Жизнь в оккупации сродни плену, где над всем правит насилие. Но, слава Богу, оно не вечно. Пробил час – немцы бежали. Село вмиг оживилось. Люди вышли на улицу. Они собирались группами, делились впечатлениями. Даже с наступлением темноты не спешили расходиться по домам. Каждый чувствовал подъём жизненных сил и надеялся, что главный перелом в его жизни уже наступил, хотя впереди было много неизвестного, особенно в личной жизни. Ведь никто ничего не знал о судьбе близких, находящихся на фронте.
Однако освобождение от оккупации принесло и много неожиданностей. Вслед за линией фронта ушло моё детство. Мгновение – и мне пришлось осознать это в полной мере.


МЕТРИКА

На следующий день, с раннего утра –  это было седьмое августа сорок третьего года – через наше село двинулась военная техника. Вначале проскочили танки – тридцатьчетвёрки, за ними проехала на машинах пехота. Вслед тягачи протянули артиллерийские установки.
Сразу бросилось в глаза, что и техника, и  люди разительно отличаются от тех, что мне пришлось видеть всего несколько месяцев назад. Солдаты – в новом обмундировании; их личное оружие – автоматы. Пушки и тягачи – новые. Танки тоже словно только сошли с конвейера. Я недоумевал: «Откуда всё взялось! Да к тому же за такое короткое время».
Иван с друзьями побежал вслед за движущимися в направлении города войсками. Домой он вернулся только к вечеру. Захлёбываясь от радости, брат рассказал о том, что ему удалось прокатиться на Студебеккере и подержать в руках автомат.
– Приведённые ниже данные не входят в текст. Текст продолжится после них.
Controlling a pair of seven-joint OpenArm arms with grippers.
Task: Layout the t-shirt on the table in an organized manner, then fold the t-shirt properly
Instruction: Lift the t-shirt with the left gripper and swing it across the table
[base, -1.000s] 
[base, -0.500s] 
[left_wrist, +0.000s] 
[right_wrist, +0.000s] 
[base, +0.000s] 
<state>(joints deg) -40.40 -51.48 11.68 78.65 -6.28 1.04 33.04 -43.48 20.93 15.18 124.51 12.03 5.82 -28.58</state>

– Завтра, – говорил Иван, еле сдерживая волнение, – будут штурмовать город. Сейчас наши взяли его в полукольцо. 
– Ты лично с командирами беседовал? – съязвил я, слегка завидуя его расторопности.
– Сам догадался – не дурак, – обиделся Иван, но пояснил:
– Люди с города бегут – артобстрела опасаются. С детьми, в основном. Те, что остались, будут по погребам прятаться.
Он полез за пазуху и достал оттуда какой-то предмет.
– А это видел?! – произнёс он, сгорая от счастья.
– Что это?! – изумился я.
– Тушёнка. Американская. Всё написано не по-нашему.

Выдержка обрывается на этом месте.